Activists seek way of eluding states’ wrath
Tuesday 31 July, 2018
By Joe Lihundi
Tranquility News Reporter, Arusha
The East African Community is looking into the possibility of registering civil society organisations affiliated to the bloc to prevent partner states’ increasing attempts to gag them, a forum was told in Nairobi recently.
The EAC Secretary General, Mr Liberat Mfumukeko, said he would consult the community’s Legal Department to ascertain if registration of the CSOs at the bloc would enable them to operate more freely than under their partner states.
He commended some of the CSOs for vibrantly operating under existing regimes well before the EAC was revived, cautioning them, however, that being closely affiliated to the bloc could further risk their freedom and performance.
“Not all institutions of the private sector, CSOs and other interest groups will come to the structure of the EAC, for in so doing we’ll create a monster,” he warned, adding that the community had limited resources to attend to the needs of all issues and people it dealt with.
“You always bring out for the negatives and use very strong language. The message is very good, but you use very strong language, Ms Ronah Nandaula Serwadda, an official with Uganda’s Ministry of EAC Affairs.
“Development partners currently finance half of our programmes, we’re financially constrained,” he stressed during the 6th EAC Secretary General’s Forum held at Crowne Plaza in Nairobi recently to review the EAC Consultative Dialogue Framework (CDF) and its impact on the integration process.
The forum is a culmination of the EAC Consultative Dialogue Framework (CDF), which dates back to November 2012 when the EAC Council of Ministers adopted in Nairobi.
The overarching goal of the continuous national and regional dialogue process is to widen and deepen co-operation among partner states in political, economic, social, cultural, health, education, science, technology, defence, security, legal and judicial affairs.
Most of the representatives of the private sector, CSOs and other interest groups pointed an accusing finger at partner states for applying an iron fist against them during the forum, asking the community secretariat to consider using its mandate provided for in the EAC Treaty for registering their institutions.
Mr Ogwal Moses Goli, the director of the Private Sector Foundation Uganda chapter, said the Secretary General could register the institutions as stipulated in sections 1 to 7 of the law which provides for the creation of the forum.
Much as almost all institutions were registered as companies by guarantee, they could be closed at the whims of shareholders or persons responsible for registering them if they provoked their partner states.
“This forum is not a meeting place; it is the whole ecosystem meant for allowing these institutions to operate properly under the Treaty,” he insisted, hinting that the institutions were currently contending with work permits and taxes partner states deliberately imposed on them.

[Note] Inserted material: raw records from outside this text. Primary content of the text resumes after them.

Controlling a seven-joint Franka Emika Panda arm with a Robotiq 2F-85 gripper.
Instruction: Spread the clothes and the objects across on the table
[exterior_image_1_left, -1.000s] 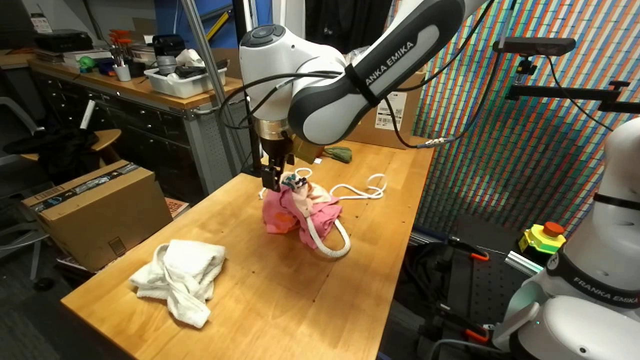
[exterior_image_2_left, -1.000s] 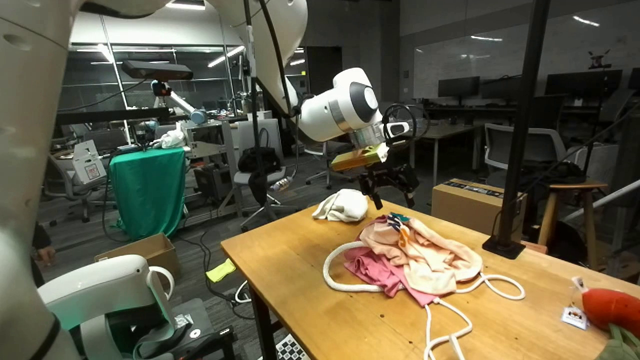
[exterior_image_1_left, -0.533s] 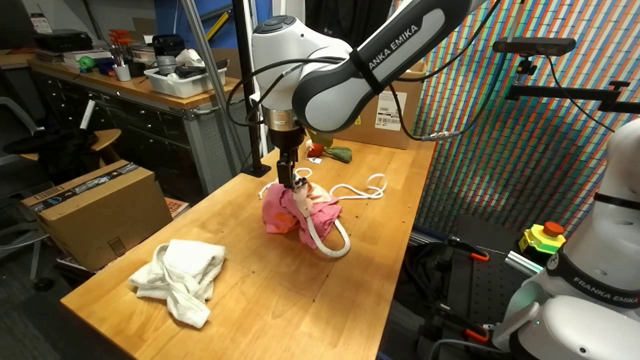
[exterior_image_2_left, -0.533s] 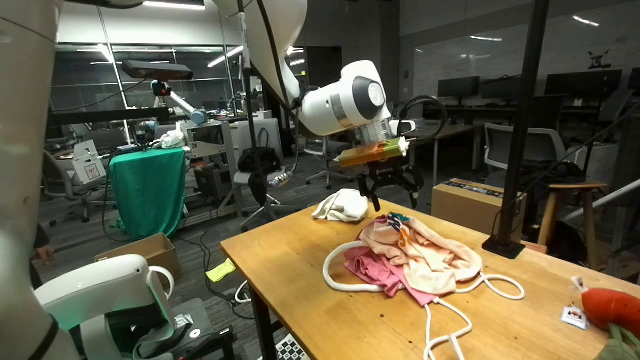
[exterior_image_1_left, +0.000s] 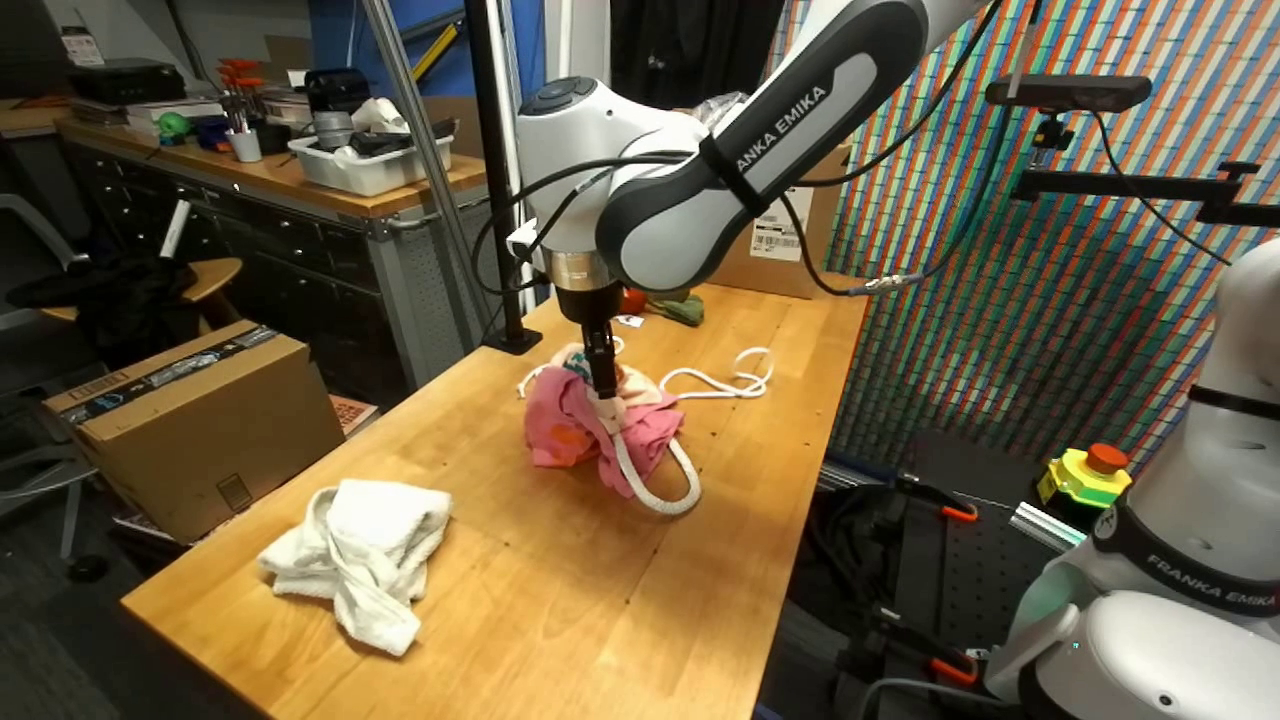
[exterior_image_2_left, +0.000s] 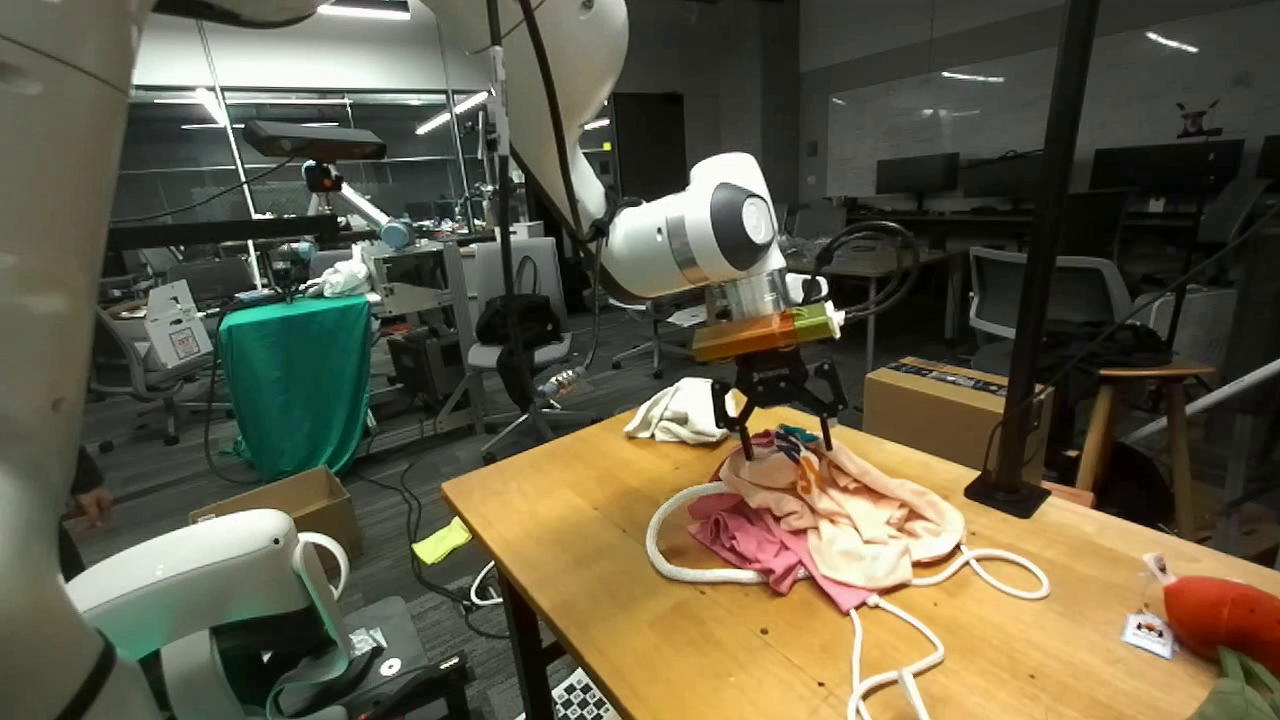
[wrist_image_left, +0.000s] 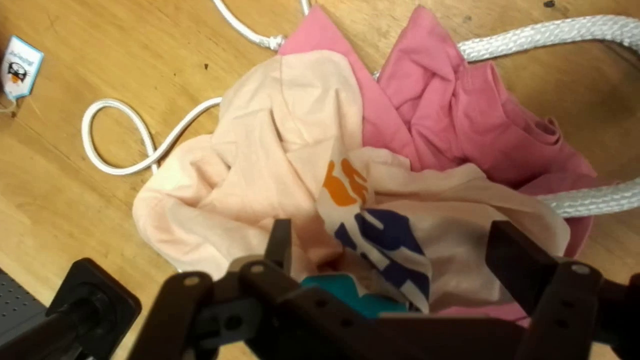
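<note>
The gripper, jaws spread, stood over cloth partly hiding the rope; contact was unclear; bare table lay beside.

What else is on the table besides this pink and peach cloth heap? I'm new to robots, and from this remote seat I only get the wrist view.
Observer: In both exterior views a crumpled white towel lies near one end of the table, apart from the cloth heap.
Visitor: And the thick rope that shows twice at my picture's right edge, is that two ropes?
Observer: No, just one: outside your picture it curves round and comes back to the heap.
Visitor: What's next to that little tag at my left edge?
Observer: A rounded red-orange thing, lying on the table right by the tag.
</note>
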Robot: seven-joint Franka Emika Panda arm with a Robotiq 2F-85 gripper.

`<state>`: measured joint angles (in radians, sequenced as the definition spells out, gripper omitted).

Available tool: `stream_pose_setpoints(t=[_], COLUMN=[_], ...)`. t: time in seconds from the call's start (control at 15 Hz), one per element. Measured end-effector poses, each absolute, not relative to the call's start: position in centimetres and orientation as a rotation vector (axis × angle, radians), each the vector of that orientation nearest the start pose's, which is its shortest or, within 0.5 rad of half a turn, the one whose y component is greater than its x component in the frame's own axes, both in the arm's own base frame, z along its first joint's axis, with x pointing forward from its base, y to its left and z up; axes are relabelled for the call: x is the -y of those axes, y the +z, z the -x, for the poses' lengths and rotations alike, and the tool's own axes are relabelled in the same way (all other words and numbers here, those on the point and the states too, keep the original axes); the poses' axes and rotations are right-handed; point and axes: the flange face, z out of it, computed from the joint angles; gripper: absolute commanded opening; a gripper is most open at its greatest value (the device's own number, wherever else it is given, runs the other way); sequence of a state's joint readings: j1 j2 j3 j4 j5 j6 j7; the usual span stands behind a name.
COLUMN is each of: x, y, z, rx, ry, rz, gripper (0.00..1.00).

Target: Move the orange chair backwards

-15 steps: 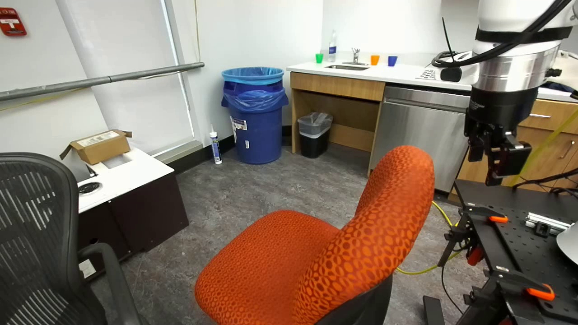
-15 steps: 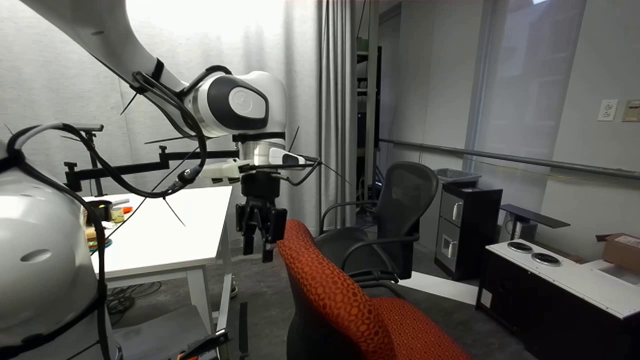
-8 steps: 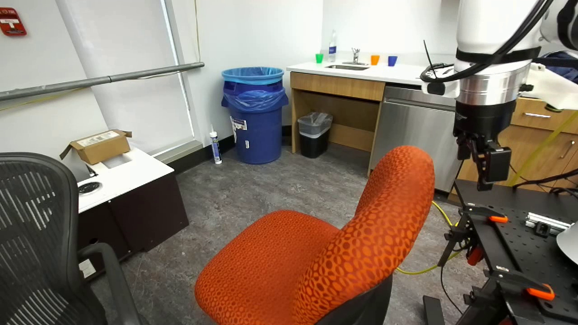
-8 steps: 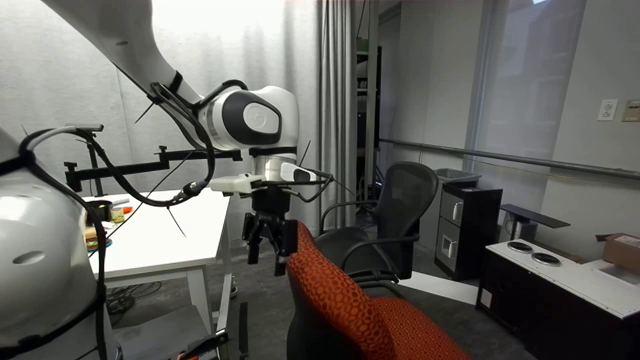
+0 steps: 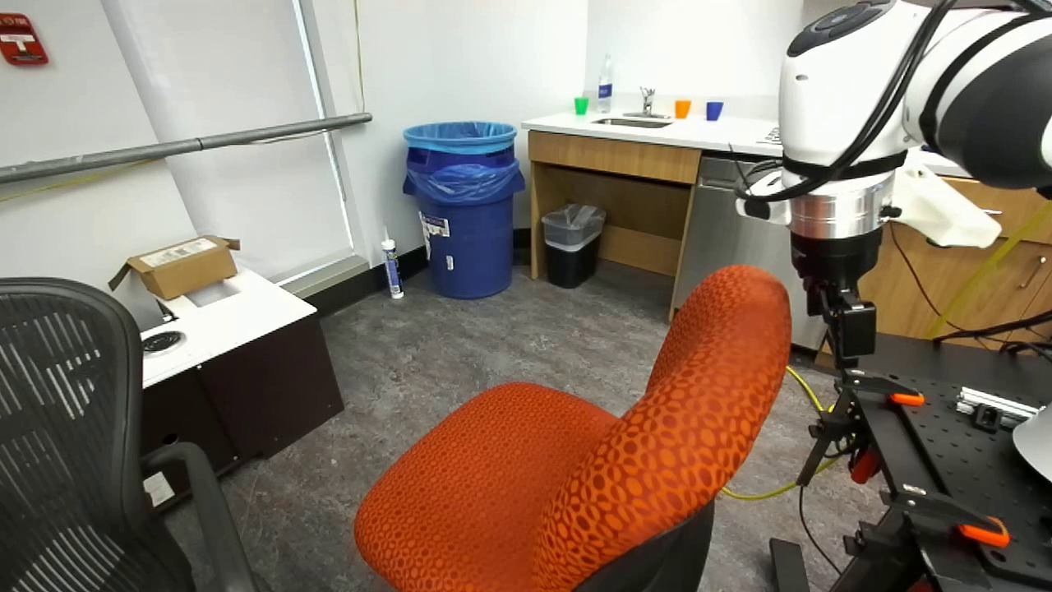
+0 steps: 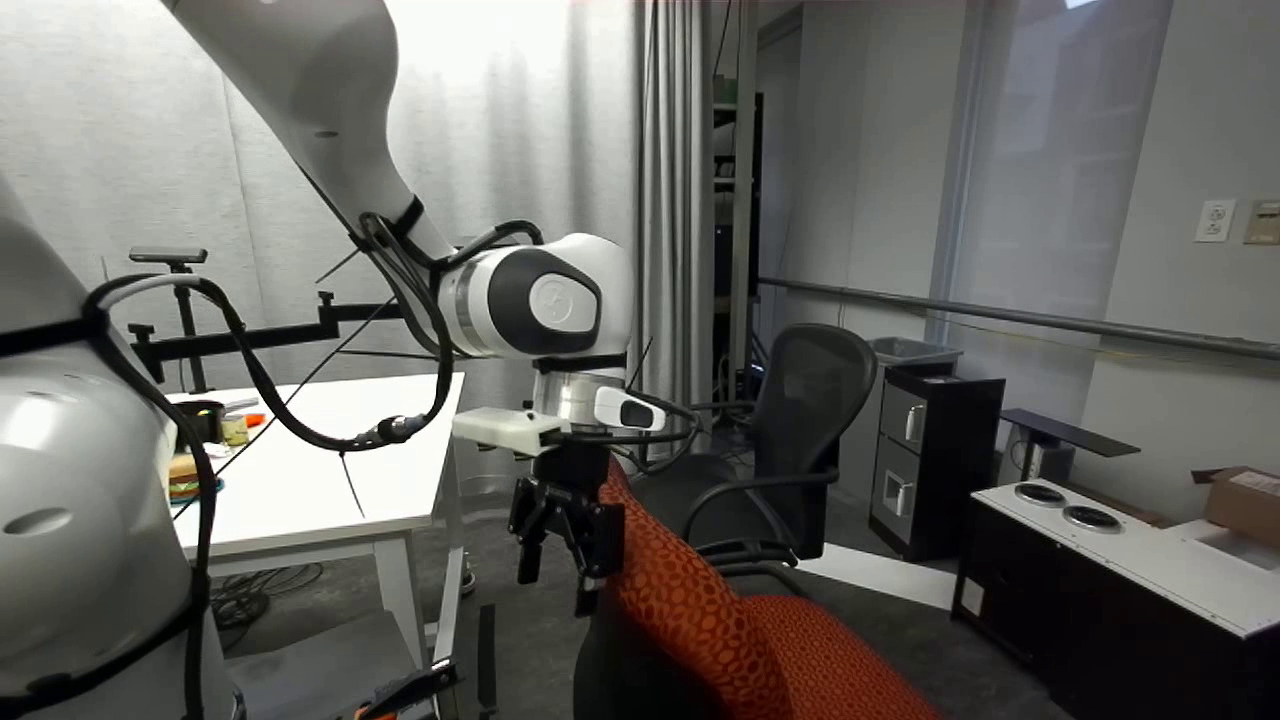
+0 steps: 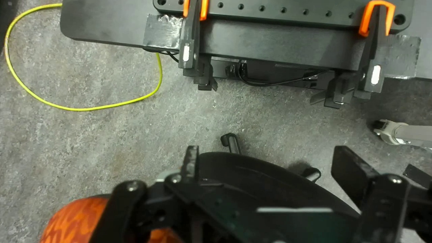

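The orange chair stands on the floor. Its seat (image 5: 485, 469) and curved backrest (image 5: 682, 419) show in an exterior view, and the upper part of the backrest (image 6: 680, 590) in an exterior view too. My gripper (image 6: 557, 580) points down at the rear of the backrest, one finger overlapping the backrest's edge from this angle; contact cannot be told. In the wrist view the gripper (image 7: 266, 165) is open, the black rear shell (image 7: 256, 179) of the chair lying below and between its fingers. Some orange fabric (image 7: 74, 219) shows at lower left, partly hidden by the gripper.
A black mesh chair (image 5: 57, 444) stands near the orange one. The black robot table (image 5: 953, 460) with clamps lies close behind the chair, and a yellow cable (image 7: 81, 108) loops on the floor. A white table (image 6: 340, 470) and a white-topped stove (image 6: 1120, 550) stand farther off.
My arm has come down and moved towards the orange chair's backrest. The gripper's fingers stand wider apart than a second ago. The chair has not moved.
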<state>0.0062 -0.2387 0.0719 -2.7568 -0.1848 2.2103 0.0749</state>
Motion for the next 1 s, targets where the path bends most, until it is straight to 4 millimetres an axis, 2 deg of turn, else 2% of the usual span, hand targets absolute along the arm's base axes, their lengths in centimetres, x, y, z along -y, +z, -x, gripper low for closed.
stream_pose_setpoints(t=[0.33, 0.67, 1.0], x=[-1.3, -1.0, 0.1], y=[25.3, 25.3, 25.6], z=[-35.4, -35.8, -36.3], rx=[0.311, 0.429, 0.491], ry=[0.462, 0.448, 0.442], rz=[3.269, 3.311, 3.343], gripper=[1.00, 1.00, 1.00])
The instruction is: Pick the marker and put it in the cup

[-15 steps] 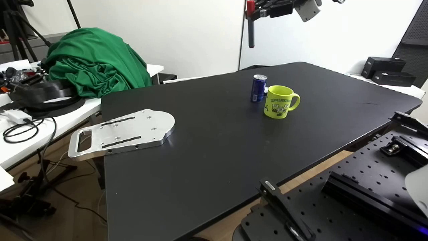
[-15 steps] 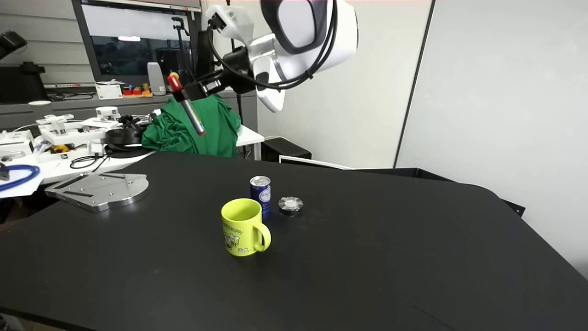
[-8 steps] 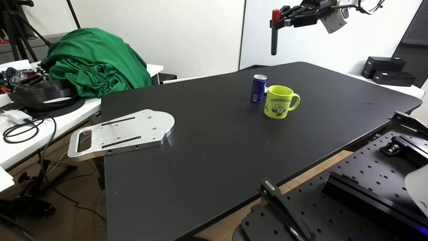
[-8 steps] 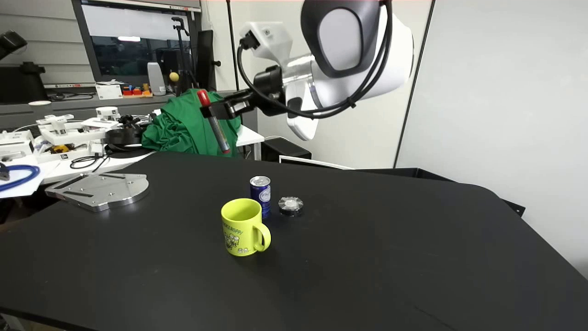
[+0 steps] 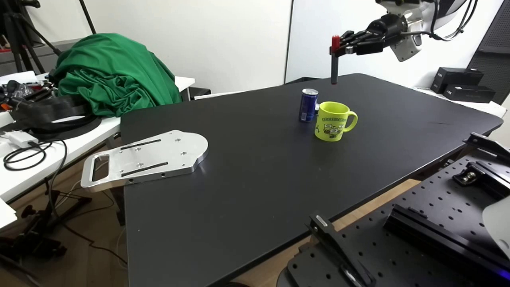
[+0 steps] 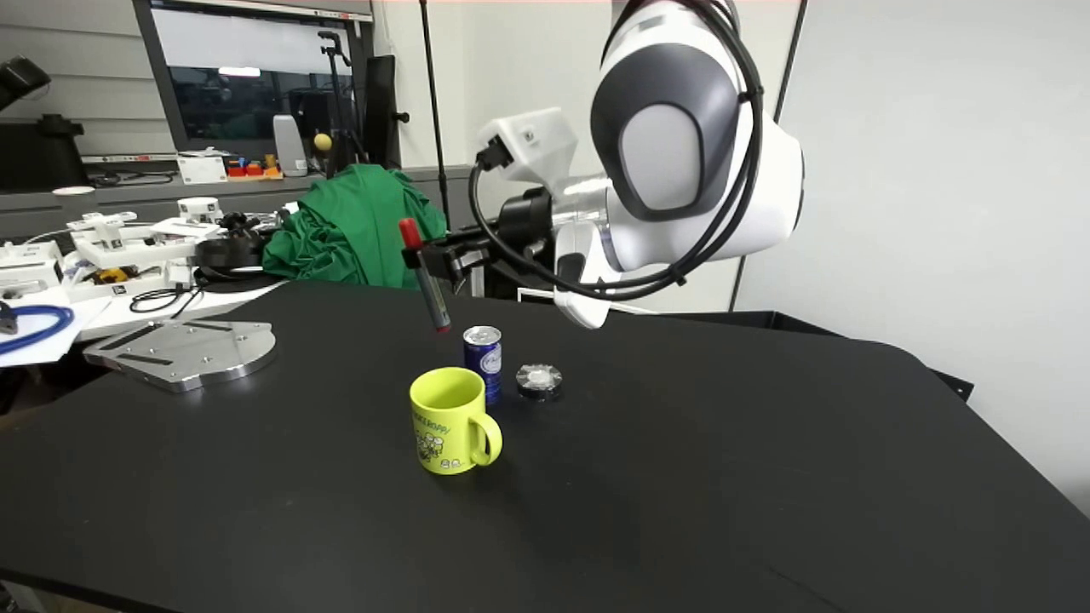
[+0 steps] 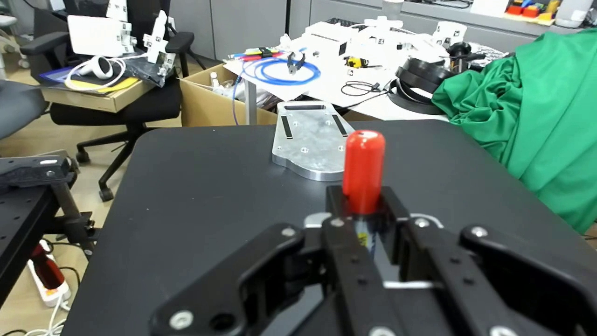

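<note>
My gripper (image 7: 364, 203) is shut on the marker (image 7: 364, 170), which has a red cap and a grey body. In the wrist view the red cap sticks up above the fingertips, and the lower part of the body is hidden. In an exterior view the marker (image 5: 334, 69) hangs nearly upright from the gripper (image 5: 336, 51); in an exterior view the marker (image 6: 431, 294) leans a little, held by the gripper (image 6: 415, 255). The yellow-green cup (image 5: 332, 123) stands upright on the table. In both exterior views the marker's lower end appears above the cup (image 6: 447, 426), apart from it. The cup is out of the wrist view.
A blue can (image 6: 484, 362) stands close beside the cup, with a round black and silver item (image 6: 539, 381) near it. A silver metal plate (image 5: 159, 151) lies at an end of the black table (image 5: 247, 207). A green cloth (image 5: 111, 75) lies beyond the table.
My gripper, with the marker in it, has moved down and to the right in both exterior views, bringing the marker lower toward the cup's height. The cup and can have not moved.
</note>
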You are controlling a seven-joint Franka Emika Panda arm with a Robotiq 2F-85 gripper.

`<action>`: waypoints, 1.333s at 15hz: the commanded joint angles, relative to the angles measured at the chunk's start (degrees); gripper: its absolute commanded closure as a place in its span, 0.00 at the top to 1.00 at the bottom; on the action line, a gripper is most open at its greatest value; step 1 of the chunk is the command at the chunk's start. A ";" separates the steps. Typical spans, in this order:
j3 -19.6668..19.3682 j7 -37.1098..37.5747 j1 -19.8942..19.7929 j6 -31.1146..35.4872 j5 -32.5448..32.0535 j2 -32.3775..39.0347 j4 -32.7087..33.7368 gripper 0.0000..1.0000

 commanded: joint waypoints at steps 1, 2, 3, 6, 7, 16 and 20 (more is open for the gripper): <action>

The inclusion of the private sector, civil society and other interest groups in the ambitious integration project is based on lessons learnt from the defunct EAC, whose collapse was partly attributed to the non-involvement of these key stakeholders and the wider citizenry of East Africa.
Dr Kirsten Focken, the Arusha-based Programme Manager of the Germany International Development Agency, GIZ, which has been financing the EAC Secretary General’s Forum since its inception, said the regional integration could only become a reality if citizens were aware, involved and owned the process.
“Address the current gaps in the CDF, review the stakeholder’s interests and mobilise resources for its implementation and sustainability,” she said.
The RDC is composed of members from the East African Business Council, East Africa Civil Society Organisations Forum, East African Law Society, East African Local Government Association, East African Employers Organisation, East Africa Youth Network, East Africa Trade Union Confederation and the East African Health Platform.
Themed Strategising for Impact: People-Centred and Market-Driven Integration, the main objectives of this year’s two-day forum was to evaluate the CDF projects and programmes, review the responsiveness of its existing structure and to assess the sustainability of the framework.
The adoption of the CDF was in line with Article 127 of the EAC Treaty, which calls for the integration process to be both people-centred and undertaken with the full participation of the people of East Africa.
Article 127(4) of the Treaty specifically says “the Secretary General shall provide the forum for consultations between the private sector, civil society organisations, other interest groups and appropriate institutions of the Community”.
Article 129 (2) requests the council to “establish modalities that would enable the business organisations or associations, professional bodies and the civil society in the partner states to contribute effectively to the development of the community”.